На следующий день мы пустились в путь на пирогах. В первой находились Гуд, сэр Генри и трое ваквафи, во второй сидели я, Умслопогас и двое туземцев. Нам пришлось плыть вверх по течению, поэтому мы пустили в дело четыре весла и работали как невольники. Это был тяжелый, выматывающий труд.
Гуд, едва успев войти в лодку, очутился в родной стихии и успешно принял команду над нами. На суше это был вежливый джентльмен, с мягкими манерами, любящий подурачиться. На воде же он превратился в сущего демона, потому что в совершенстве владел тонкостями плавания — от устройства морской торпеды до умения держать весло в африканских пирогах, — а мы ровно ничего не знали. Его представления о дисциплине были очень строги, можно сказать, он оказался нашим повелителем на воде и сторицей отплатил за небрежность, с которой мы относились к нему на суше. Но с другой стороны, должен признать, что он потрясающе управлял лодкой.
Через день капитану Гуду удалось приделать паруса из нашей одежды к каждой пироге, что облегчило нашу работу. Из-за сильного течения мы с трудом преодолевали по двадцать миль в день.

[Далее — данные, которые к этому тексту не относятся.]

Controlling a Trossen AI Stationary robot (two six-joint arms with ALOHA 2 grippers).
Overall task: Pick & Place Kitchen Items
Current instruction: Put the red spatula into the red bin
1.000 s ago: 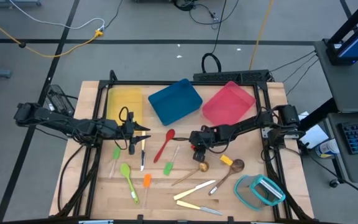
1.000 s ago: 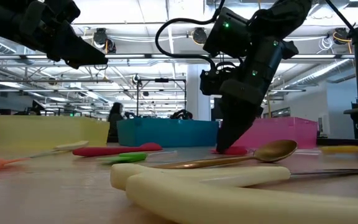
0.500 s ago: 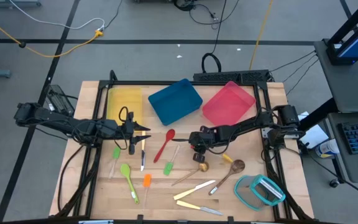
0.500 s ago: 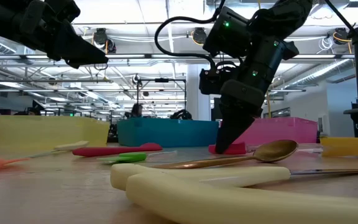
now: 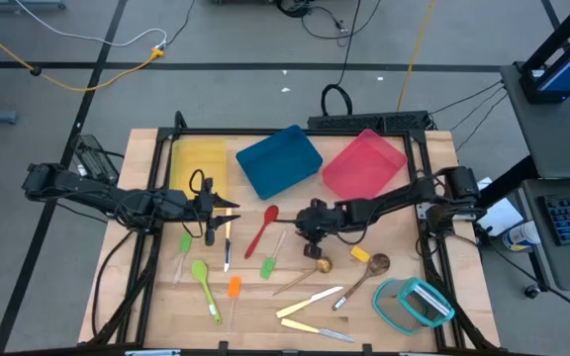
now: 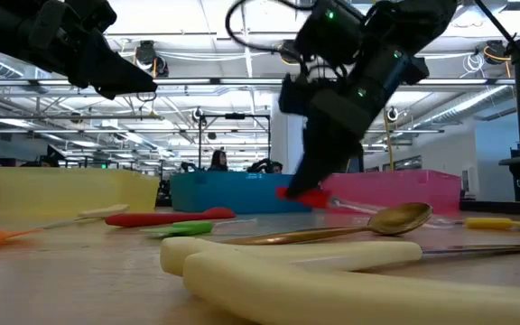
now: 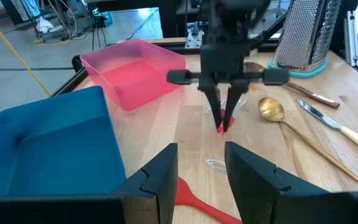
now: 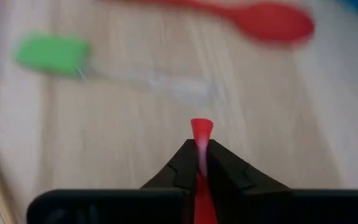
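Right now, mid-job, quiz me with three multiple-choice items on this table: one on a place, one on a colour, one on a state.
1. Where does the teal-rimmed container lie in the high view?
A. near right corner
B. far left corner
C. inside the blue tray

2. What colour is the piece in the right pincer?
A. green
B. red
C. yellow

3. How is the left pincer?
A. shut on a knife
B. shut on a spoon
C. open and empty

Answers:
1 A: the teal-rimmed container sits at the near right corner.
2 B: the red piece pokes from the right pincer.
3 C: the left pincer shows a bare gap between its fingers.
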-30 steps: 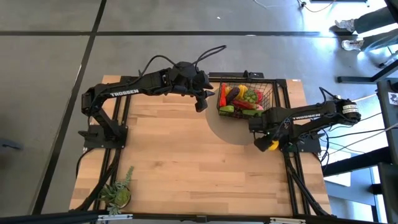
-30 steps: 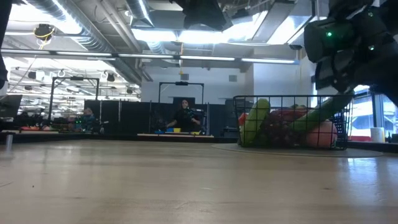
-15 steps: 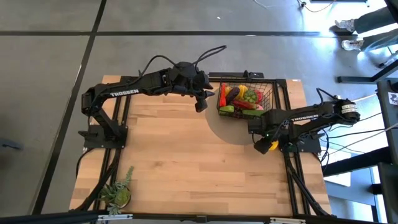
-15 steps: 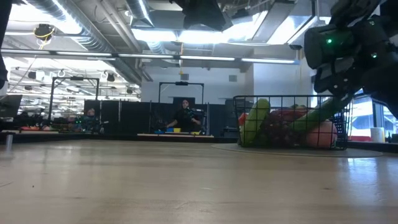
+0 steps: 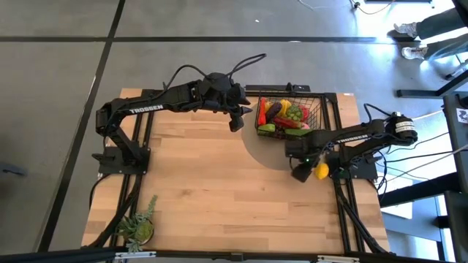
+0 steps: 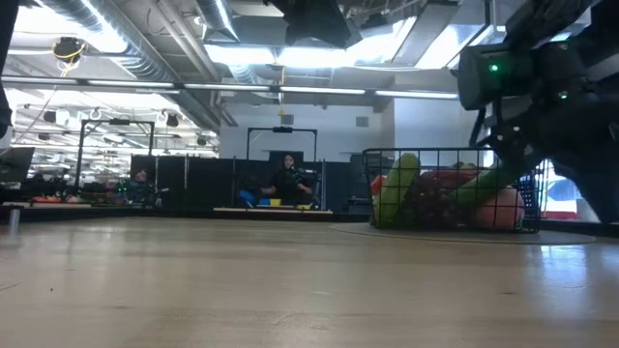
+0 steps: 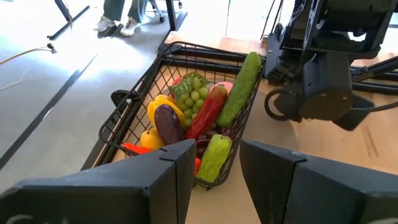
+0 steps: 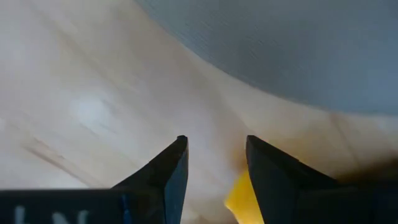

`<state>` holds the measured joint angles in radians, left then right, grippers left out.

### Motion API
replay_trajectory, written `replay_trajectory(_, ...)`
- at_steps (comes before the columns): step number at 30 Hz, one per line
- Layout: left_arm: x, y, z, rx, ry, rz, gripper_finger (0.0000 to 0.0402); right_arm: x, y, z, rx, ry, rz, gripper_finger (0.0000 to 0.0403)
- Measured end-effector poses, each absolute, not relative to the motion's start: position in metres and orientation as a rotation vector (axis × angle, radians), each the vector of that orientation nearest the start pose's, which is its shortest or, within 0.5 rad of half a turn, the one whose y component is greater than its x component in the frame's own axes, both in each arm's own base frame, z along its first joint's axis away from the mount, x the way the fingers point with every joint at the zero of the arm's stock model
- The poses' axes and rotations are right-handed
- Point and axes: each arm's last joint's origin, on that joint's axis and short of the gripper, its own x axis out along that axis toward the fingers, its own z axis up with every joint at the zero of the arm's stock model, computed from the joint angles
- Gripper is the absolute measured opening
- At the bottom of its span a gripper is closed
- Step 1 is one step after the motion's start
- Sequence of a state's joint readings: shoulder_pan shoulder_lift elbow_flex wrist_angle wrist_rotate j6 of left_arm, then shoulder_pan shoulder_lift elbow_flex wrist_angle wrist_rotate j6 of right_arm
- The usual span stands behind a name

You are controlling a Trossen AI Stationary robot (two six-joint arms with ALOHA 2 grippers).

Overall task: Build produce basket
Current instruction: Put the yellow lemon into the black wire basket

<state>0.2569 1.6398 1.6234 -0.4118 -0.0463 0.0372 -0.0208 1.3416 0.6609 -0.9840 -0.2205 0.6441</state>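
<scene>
Your right tool [image 5: 300, 173] has swung leftward over the last second, and the yellow lemon [image 5: 321, 171] that sat tucked under it now lies exposed on the table [image 5: 219, 190], just to the right of the tool head. In the right wrist view the two dark fingers [image 8: 163, 176] stand spread with bare wood between them, and only a sliver of yellow shows off to one side, so the tool is parted and holds nothing. Judging from that, the lemon is either just released or has slipped out of line; either way it is not in the grip.

The basket [image 5: 316, 117] stands at the far right of the table, already loaded: from the left wrist view you can make out the green grapes [image 7: 194, 92], the purple eggplant [image 7: 166, 123], a red pepper [image 7: 205, 112] and two long green pieces, one of them the cucumber [image 7: 239, 87] leaning on the rim. The lemon looks like the only produce outside it, near the basket's near side.

Your left tool [image 5: 236, 121] hovers just left of the basket, its fingers apart and empty.

For the task, this likely means one piece remains: re-centre the right tool over the lemon before closing, since a round toy can roll off toward the table edge.
</scene>
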Motion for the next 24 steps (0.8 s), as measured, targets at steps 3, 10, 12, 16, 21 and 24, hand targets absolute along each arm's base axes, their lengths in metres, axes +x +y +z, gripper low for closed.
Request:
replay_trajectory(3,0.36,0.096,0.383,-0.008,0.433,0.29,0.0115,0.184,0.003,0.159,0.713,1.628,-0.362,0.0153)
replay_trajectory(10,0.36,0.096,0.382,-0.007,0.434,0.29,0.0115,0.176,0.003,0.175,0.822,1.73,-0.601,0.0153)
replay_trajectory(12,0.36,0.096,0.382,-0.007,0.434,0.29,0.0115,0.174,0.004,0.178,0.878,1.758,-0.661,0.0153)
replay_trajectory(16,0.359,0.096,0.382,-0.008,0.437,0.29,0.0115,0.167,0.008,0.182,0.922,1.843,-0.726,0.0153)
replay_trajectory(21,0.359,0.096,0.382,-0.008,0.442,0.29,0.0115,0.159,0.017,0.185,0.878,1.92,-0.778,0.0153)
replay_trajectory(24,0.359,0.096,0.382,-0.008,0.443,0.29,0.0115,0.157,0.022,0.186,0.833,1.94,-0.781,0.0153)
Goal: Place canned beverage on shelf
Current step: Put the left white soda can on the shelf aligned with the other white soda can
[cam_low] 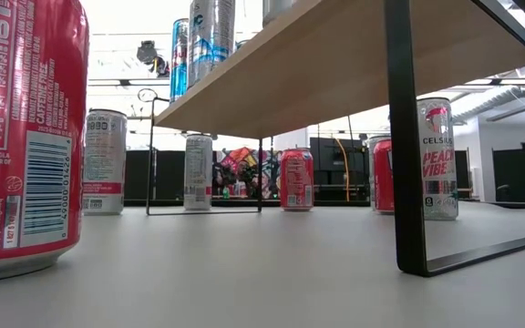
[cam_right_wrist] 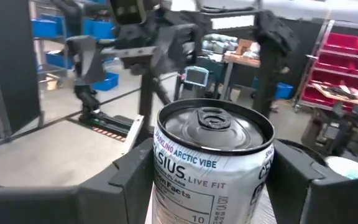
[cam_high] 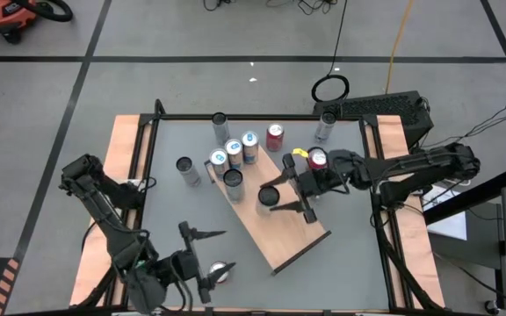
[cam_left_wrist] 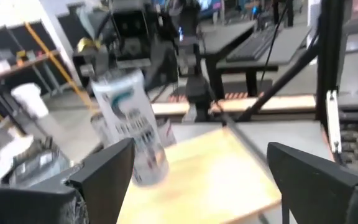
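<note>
Silver Celsius can stood upright on the light-brown wooden shelf, sitting right between the right tool's spread fingers, not clamped. Left tool waited open, well apart, near the worktop's front edge by a tipped can.

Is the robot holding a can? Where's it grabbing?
Nothing looks gripped. The silver can stands on the shelf inside the open right end effector; the left end effector is empty.
</note>
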Robot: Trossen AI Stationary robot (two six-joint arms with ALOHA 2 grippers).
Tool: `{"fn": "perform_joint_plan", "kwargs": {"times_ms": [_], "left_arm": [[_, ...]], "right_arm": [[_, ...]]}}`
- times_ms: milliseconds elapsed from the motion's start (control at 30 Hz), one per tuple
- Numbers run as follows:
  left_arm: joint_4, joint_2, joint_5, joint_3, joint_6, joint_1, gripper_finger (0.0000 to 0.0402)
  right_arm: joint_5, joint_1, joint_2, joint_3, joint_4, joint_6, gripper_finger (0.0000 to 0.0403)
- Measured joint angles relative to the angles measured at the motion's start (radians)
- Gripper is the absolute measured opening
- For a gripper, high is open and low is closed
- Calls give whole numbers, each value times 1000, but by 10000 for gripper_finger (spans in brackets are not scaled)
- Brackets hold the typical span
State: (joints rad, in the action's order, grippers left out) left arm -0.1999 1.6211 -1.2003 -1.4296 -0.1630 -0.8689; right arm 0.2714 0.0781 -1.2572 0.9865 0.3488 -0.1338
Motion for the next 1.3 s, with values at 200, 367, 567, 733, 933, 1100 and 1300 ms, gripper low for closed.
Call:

Мы отправлялись в путь на рассвете и плыли до десяти часов, когда солнце начинало нестерпимо обжигать. Тогда мы выходили на берег, съедали скромный обед, после которого спали или занимались чем-нибудь до трех часов.
В три часа мы снова трогались в путь, до заката солнца, когда останавливались на ночлег. Однажды вечером, пристав к берегу, капитан Гуд задумал с помощью аскари устроить загородку из терновых кустов и развести огонь. Я, сэр Генри и Умслопогас отправились подстрелить что-нибудь к ужину. Задача была легкая, потому что на берегах Таны водится много всякого зверья и птицы. Однажды ночью сэр Генри убил самку жирафа, мозговая кость которой — великолепное блюдо.
Мне удалось убить пару косуль. Иногда мы разнообразили наш стол, убивая гвинейских кур и павлинов, или ловили прекрасную рыбу, которой изобилует Тана.
Через три дня с нами произошло неприятное приключение. Как обычно, пристав к берегу на ночлег, мы вдруг заметили невдалеке человека, очевидно поджидавшего нас. Одного взгляда было достаточно, чтобы я узнал молодого воина из племени мазаев Эльморена. Мою догадку подтвердил испуганный крик наших слуг: «Мазаи!»
Какую дикую, воинственную фигуру он представлял! Я привык к виду дикарей, но скажу, что никогда не видел лица более свирепого и внушающего ужас. Громадного роста, почти как Умслопогас, и красивый, но красотой дьявола, в правой руке он держал копье в пять с половиной футов длины. Причем только клинок имел два с половиной фута! В его левой руке находился большой овальный щит из буйволовой кожи со странными узорами. На плечах его лежал капюшон из соколиных перьев, а вокруг шеи была надета полоса пестрой материи. Обычная его одежда из козлиной кожи была завязана узлом в виде пояса, а на боку торчал меч — кусок стали, вложенный в деревянные ножны. Самым замечательным предметом его одеяния была шапка из страусовых перьев, которая сходилась у подбородка, удивительно оттеняя сатанинское выражение физиономии. Вокруг лодыжек болталась черная бахрома, а на ногах были надеты шпоры, из-под которых торчали пучки обезьяньей шерсти.